Legacy browsers like IE11 are becoming obsolete, making way for new JS compilers like ESBuild and SWC, which are significantly faster. Vite leverages native ESM by building the dev server around it, eliminating the need for bundling. Native ESM allows for on-demand loading, leveraging HTTP headers for caching, and efficient hot module replacement. However, there is a downside with native ESM, namely the overhead of HTTP requests. Vite addresses this issue by pre-bundling dependencies with ESBuild, reducing the number of HTTP requests and improving performance.

And we're only going to see this number increase as legacy browsers like IE11 going out of market at an accelerated pace. The second important thing is there are new JS compilers being written in compiled to native languages. Two of the most prominent examples are ESBuild, which is written in Go, and SWC, which is written in Rust. Both of these tools are dramatically faster than tools that are written in JavaScript. Sometimes up to 100%… sometimes up to 100 times faster, depending on the work type and CPU cores utilized.

So VEED leverages CHORN1 native ESM by building the dev server around native ES modules. There are many benefits of a native ESM dev server. First of all, there's no need to do any bundling. That's a big chunk of work that is simply not needed anymore. Second, native ESM is on-demand by nature, which means if a module is not loaded for the current screen that you're working on, it doesn't even need to be processed. Third, since modules are fetched over HTTP requests, we can leverage HTTP headers and let the browser do the caching. And finally, most importantly, hot module replacement can be implemented over native ESM in a very simple yet efficient manner.

So we'll see if this gives us big performance wins soon, but I want to be honest with the technical trade-offs here. Native ESM is not perfect without any downside. The main problem that we have faced is the HTTP requests overhead. For example, a dependency like Lodash ES may contain over 700 internal modules. And because native ESM is eager, when you import even just the single method from Lodash ES, the browser will try to request all of these modules that's imported in its entry point. Now, every module request translates to an HTTP request and the overhead just adds up.

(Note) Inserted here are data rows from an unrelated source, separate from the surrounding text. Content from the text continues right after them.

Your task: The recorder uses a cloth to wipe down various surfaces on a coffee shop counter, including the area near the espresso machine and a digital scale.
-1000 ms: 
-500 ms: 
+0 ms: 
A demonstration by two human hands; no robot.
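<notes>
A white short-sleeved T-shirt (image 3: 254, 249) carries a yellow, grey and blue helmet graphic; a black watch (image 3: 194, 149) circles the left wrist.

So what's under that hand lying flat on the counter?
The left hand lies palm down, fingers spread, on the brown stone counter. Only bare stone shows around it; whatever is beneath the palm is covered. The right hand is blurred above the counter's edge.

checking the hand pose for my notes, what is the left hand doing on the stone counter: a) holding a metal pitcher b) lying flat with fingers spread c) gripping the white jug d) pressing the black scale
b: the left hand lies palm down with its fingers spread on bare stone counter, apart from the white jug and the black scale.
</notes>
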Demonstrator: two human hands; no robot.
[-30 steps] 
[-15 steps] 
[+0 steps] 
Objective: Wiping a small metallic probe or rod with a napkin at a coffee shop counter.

It creates a network congestion and even on local machines with little to zero latency, this overhead is still noticeable.

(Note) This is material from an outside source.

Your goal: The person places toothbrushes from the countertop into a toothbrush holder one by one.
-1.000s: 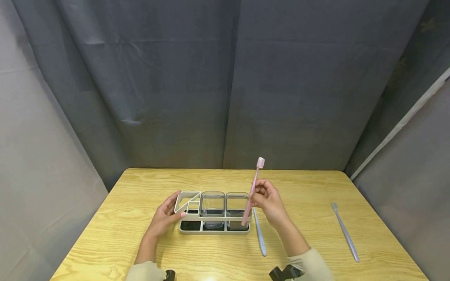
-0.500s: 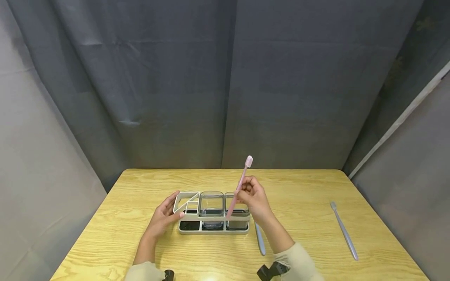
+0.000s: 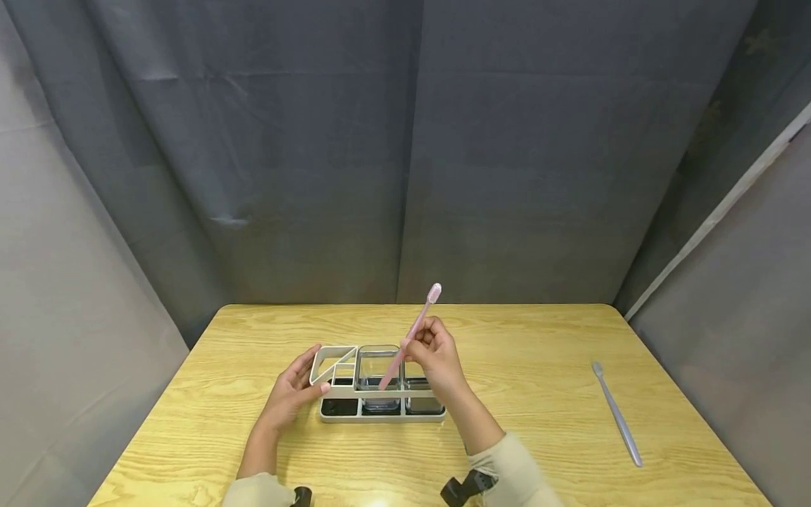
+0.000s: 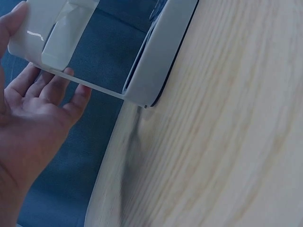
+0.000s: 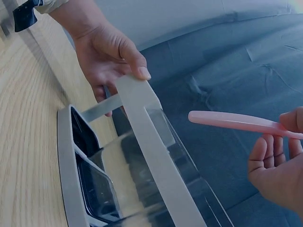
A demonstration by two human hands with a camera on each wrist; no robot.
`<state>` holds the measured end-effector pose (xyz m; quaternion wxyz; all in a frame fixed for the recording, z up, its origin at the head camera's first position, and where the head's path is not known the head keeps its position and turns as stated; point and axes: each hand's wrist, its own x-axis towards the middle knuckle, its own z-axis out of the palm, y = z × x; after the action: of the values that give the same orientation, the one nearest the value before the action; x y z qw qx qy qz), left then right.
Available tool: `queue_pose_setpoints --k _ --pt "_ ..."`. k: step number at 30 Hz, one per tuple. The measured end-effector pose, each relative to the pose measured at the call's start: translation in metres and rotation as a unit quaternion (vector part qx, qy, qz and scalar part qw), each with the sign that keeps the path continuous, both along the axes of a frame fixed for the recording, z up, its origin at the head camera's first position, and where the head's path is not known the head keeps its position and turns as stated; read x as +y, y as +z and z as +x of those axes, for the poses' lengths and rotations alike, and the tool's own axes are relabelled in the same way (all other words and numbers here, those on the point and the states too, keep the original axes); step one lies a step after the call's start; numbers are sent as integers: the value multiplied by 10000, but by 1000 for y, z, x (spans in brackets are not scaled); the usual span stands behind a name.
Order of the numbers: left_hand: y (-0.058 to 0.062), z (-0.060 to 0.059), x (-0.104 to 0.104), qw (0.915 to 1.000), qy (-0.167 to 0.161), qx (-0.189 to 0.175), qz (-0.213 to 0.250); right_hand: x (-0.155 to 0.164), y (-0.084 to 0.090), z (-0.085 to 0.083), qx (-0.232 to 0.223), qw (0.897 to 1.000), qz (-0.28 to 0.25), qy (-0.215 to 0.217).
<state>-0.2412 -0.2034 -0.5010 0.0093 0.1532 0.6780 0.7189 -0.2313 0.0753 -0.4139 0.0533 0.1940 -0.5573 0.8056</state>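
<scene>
A pale toothbrush holder (image 3: 382, 418) with a divided section and two clear cups stands on the table. My left hand (image 3: 286, 400) grips its left end, thumb on the front of the upper frame and fingers behind. In the left wrist view the fingers bend under the edge of that frame (image 4: 102, 89). My right hand (image 3: 437, 360) pinches a pink toothbrush (image 3: 418, 320) between thumb and fingers, bristles up and handle slanting down leftward. From the head its handle end overlaps the middle cup (image 3: 369, 362); the right wrist view shows that end (image 5: 201, 117) above the frame, apart from it.
A blue-grey toothbrush (image 3: 617, 415) lies on the wooden table (image 3: 538, 352) at the right. Grey curtains (image 3: 304, 176) hang behind the table and along both sides. The right forearm (image 3: 478, 422) crosses in front of the holder's right end.
My right hand has carried the pink toothbrush left, from the holder's right end to over the middle cup, tilting it more. A second blue toothbrush beside the holder is now hidden by the right arm.
</scene>
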Motion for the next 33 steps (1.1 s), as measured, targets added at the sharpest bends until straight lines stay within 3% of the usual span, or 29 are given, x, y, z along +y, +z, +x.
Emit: queue_pose_setpoints --k 9,16,26,33 --pt "-2 -1 0 9999 18 147 7 -15 -6 -5 181 9997 137 87" --pt "-2 -1 0 9999 -86 78 49 -30 -9 -8 289 9995 -111 -42" --pt "-2 -2 0 9999 -139 25 69 -45 7 4 378 9955 847 -201" --pt "0 -2 0 10000 -73 20 27 -50 7 0 563 9875 1448 -250"
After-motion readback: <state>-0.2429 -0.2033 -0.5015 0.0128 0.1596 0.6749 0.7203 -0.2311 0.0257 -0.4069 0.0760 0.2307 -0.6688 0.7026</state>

So, Vite does implement a few tricks to work around this problem. The first is we pre-bundle dependencies with ESBuilt. There are many big dependencies like Material.UI that contains hundreds and even thousands of internal modules. But they don't change often. They mostly contain standard JavaScript that doesn't need any special processing, unlike your source files. So, this makes them the perfect candidate to be pre-bundled with ESBuilt. By pre-bundling them, we can ensure that each dependency translates to only one HTTP request at most. And since ESBuilt is so fast, the starter boost is often dramatic, especially when you're using large dependencies. In addition, dependencies don't change often, so we can easily cache the pre-bundled output on disk and skip the pre-bundling phase on subsequent server starts. This process also converts common JS dependencies into ESM so that they are consumable natively by the browser. On top of that, pre-bundled dependencies can be strongly cached with HTTP headers.